Prominent value investor and author Whitney Tilson, the founder and managing partner of Kase Management (formerly T2 Partners) has filed his latest 13F with the SEC, disclosing his firm’s equity holdings as of March 31. There was limited turnover in his portfolio during the first quarter, with no new positions being opened, and only one being closed. This is fairly standard for value investors, who have much longer-term outlooks with their investments. Let’s check out the top five value plays of Mr. Tilson through the first quarter of 2015 and have a look at the fundamentals of these companies as well as his thoughts on them courtesy his latest investor letter, a copy of which can be downloaded here.
Tilson’s top pick remains Howard Hughes Corp (NYSE:HHC) for the sixth straight quarter. His position in the developer of master planned communities was increased by 8% during the quarter to 50,425 shares valued at $7.82 million. Tilson has re-evaluated his estimates for the company from three years ago, and believes there is far greater growth yet ahead for the stock.
“At that time, I estimated that HHC’s intrinsic value was ~$125/share. So with the stock now at $144 today, why do I still hold it? Because there have been numerous favorable developments in the past 28 months – the company is executing superbly and the macro environment is providing a strong tailwind – so I believe intrinsic value is likely above $200”, Tilson said in the investor letter.

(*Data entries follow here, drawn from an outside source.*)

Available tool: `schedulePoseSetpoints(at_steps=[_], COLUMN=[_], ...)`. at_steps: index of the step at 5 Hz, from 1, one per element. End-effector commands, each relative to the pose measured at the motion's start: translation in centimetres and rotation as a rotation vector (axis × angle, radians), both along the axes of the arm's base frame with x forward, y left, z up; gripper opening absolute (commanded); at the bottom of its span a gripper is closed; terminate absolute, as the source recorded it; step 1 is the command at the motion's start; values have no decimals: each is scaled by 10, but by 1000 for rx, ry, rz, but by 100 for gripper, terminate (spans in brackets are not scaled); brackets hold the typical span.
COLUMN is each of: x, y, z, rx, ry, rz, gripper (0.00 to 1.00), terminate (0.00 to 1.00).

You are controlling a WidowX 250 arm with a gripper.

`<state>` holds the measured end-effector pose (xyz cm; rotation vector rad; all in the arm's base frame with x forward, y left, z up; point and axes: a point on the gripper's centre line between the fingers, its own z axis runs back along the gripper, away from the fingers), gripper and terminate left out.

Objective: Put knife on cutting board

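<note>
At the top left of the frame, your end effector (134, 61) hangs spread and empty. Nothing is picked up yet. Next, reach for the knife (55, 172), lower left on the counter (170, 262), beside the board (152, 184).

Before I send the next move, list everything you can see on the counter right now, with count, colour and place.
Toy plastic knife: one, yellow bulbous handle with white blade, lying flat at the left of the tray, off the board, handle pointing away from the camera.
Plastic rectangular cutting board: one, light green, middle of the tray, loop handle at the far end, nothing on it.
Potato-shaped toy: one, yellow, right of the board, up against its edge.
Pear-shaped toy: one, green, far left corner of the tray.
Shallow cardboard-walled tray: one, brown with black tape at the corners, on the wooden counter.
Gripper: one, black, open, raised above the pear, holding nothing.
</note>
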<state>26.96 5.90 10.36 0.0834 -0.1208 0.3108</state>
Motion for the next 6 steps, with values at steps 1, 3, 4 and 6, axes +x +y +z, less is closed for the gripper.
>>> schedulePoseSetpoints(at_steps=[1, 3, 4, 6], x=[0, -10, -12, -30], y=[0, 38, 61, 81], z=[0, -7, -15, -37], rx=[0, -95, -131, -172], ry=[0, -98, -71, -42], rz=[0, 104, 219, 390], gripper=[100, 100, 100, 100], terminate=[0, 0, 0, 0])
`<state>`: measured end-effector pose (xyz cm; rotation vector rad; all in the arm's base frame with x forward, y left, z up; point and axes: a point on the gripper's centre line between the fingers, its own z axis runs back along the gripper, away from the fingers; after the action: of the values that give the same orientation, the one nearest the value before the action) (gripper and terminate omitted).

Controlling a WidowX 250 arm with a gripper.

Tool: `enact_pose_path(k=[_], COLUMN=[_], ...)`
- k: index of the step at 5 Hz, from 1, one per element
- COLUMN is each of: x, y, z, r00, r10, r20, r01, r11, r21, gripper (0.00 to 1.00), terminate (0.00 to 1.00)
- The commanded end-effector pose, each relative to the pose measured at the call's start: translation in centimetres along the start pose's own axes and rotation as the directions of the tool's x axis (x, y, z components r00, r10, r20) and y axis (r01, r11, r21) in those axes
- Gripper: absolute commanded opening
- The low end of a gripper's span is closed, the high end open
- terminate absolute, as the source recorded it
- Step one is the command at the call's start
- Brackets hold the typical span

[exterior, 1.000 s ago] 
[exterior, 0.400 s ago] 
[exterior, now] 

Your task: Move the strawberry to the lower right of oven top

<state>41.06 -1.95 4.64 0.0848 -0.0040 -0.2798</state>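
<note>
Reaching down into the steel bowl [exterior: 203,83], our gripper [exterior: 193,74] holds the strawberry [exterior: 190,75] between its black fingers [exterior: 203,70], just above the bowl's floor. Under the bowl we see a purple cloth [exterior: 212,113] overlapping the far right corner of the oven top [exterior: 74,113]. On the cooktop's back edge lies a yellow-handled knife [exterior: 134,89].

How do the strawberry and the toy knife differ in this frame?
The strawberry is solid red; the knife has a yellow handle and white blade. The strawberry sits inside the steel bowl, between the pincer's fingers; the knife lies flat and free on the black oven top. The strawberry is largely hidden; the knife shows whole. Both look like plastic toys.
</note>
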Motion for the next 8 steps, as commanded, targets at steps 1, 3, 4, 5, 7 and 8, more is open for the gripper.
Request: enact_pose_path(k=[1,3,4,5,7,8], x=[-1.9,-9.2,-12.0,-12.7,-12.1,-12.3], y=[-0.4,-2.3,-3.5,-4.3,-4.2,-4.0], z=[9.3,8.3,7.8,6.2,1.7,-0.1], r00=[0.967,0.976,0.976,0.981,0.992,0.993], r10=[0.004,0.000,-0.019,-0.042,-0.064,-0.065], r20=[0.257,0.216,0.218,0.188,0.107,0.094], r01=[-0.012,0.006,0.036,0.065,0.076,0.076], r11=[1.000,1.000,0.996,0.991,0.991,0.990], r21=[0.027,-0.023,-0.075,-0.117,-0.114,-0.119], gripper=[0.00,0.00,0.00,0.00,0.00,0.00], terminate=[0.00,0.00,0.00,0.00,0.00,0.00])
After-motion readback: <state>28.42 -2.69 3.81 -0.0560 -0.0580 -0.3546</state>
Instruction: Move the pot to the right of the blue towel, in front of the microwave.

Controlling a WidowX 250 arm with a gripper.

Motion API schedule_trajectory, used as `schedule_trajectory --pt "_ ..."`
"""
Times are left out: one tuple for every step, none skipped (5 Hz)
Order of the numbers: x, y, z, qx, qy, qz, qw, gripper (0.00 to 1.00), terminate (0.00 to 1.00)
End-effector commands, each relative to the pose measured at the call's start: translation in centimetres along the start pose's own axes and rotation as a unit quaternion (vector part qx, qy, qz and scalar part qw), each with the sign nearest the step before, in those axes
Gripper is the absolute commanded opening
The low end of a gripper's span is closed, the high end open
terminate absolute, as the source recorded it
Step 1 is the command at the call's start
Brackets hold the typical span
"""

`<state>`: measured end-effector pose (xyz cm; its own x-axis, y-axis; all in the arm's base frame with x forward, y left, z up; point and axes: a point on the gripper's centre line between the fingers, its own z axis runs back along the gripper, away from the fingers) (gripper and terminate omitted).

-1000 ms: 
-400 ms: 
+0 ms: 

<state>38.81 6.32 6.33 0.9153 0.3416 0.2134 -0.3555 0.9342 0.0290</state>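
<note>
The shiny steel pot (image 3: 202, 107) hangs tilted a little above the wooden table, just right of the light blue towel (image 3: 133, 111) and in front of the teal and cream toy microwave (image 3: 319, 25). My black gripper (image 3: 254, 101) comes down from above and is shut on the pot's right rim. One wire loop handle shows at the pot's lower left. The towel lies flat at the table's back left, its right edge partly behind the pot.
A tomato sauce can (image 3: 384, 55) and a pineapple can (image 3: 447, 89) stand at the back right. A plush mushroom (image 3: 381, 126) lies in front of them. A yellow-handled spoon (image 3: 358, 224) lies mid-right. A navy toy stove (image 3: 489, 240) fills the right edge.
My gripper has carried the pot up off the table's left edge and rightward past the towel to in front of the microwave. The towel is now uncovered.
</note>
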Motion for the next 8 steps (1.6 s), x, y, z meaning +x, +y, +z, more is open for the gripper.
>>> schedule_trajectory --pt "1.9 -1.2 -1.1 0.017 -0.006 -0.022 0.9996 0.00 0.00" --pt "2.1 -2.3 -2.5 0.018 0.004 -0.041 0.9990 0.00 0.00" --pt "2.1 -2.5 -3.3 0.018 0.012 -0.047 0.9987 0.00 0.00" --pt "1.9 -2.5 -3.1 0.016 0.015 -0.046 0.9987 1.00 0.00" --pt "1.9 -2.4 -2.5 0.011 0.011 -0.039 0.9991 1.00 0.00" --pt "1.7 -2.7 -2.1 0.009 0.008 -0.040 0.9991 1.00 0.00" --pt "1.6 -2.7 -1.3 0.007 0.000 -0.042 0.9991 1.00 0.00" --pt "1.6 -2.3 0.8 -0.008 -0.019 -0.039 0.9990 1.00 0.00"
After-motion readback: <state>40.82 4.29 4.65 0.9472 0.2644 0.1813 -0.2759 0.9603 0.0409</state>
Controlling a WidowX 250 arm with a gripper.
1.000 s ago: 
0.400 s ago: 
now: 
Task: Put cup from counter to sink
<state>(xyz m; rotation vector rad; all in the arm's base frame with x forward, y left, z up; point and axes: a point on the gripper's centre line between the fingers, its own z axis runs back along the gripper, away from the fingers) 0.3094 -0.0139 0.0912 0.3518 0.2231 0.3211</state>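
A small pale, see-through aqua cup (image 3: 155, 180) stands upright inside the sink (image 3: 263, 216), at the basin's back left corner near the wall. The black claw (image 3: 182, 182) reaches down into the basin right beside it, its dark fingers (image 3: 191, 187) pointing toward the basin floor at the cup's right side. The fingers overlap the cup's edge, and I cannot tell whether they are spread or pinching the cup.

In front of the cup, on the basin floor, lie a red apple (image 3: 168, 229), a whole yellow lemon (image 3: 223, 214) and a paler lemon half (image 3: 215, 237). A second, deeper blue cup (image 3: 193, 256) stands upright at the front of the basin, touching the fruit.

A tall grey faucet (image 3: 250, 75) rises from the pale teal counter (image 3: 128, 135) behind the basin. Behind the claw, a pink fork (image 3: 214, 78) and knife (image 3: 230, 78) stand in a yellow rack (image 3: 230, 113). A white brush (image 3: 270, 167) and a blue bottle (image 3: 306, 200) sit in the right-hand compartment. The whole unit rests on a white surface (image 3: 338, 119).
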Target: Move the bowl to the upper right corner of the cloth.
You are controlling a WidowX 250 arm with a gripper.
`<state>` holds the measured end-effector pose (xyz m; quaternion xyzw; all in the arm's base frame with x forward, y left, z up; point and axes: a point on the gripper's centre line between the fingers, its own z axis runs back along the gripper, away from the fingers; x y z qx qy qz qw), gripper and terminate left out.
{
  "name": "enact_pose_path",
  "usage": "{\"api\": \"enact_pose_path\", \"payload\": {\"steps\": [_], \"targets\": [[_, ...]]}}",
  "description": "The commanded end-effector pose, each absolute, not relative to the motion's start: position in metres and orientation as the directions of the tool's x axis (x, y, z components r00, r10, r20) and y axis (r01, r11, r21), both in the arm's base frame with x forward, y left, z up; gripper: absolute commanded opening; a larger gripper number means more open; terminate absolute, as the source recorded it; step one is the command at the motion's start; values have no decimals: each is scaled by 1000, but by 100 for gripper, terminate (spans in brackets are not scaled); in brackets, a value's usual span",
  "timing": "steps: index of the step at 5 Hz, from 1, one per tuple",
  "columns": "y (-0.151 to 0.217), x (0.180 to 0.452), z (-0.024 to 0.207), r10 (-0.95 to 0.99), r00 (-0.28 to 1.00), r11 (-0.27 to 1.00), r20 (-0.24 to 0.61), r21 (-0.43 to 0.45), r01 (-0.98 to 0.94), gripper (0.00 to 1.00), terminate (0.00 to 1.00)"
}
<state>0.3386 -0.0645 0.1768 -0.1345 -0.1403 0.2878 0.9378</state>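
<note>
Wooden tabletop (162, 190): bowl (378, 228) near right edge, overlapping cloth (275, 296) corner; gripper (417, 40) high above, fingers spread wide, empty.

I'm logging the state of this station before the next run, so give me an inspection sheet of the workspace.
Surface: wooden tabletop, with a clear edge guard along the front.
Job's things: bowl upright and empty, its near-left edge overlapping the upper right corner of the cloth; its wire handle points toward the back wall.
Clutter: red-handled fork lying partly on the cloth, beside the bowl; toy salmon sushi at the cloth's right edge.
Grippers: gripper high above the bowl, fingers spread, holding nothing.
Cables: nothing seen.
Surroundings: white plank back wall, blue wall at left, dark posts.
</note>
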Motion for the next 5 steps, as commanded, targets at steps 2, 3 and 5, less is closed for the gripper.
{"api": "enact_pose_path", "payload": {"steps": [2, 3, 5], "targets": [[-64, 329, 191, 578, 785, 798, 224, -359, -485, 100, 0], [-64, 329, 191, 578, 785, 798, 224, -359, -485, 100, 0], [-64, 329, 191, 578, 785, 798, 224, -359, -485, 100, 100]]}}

Before adjustments, Howard Hughes Corp (NYSE:HHC) posted quarterly earnings for the fourth quarter of 2014 that handily beat estimates at $0.51 per share, with estimates coming in at just $0.19. Revenue also destroyed estimates by more than 80%. After dipping to a 52-week low in January, Howard Hughes Corp (NYSE:HHC) has rebounded by more than 25% since, and there appears to be more room for growth as Tilson suggests. Shares are actually down since its last earnings report on March 2, despite the overwhelming positive financial results and the future prospects of the company look good, with over $2 billion worth of projects under construction. While Tilson has the greatest exposure to Howard Hughes in our database, Murray Stahl’s Horizon Asset Management also has high exposure to the stock, along with a very large position of over 5.14 million shares.
Platform Specialty Products Corp (NYSE:PAH) climbs into second position in Tilson’s portfolio, after he increased the position by a hefty 41% during the first quarter. That brought the value of the position up to $6.96 million, with it consisting of 271,140 shares. After nearly doubling in value within mere months of its IPO, shares of Platform Specialty Products Corp (NYSE:PAH) have stalled since, essentially flat over the last 11 months. Not even the involvement of a very different kind of investor to Tilson, activist Bill Ackman, has helped the producer of specialty chemicals to grow during that time. Tilson partially attributes this performance malaise to its rapid growth, which analysts have yet to catch up with.
“In a remarkably short period of time (just over a year), PAH has become a large company (sales and EBITDA this year should exceed $3 billion and $750 million, respectively), yet it’s very difficult to analyze because of the large recent acquisitions and lack of analyst coverage. This weighs on the stock for now, but over the next year I expect PAH to become a more “normal” company and the valuation to reflect this,” Tilson said.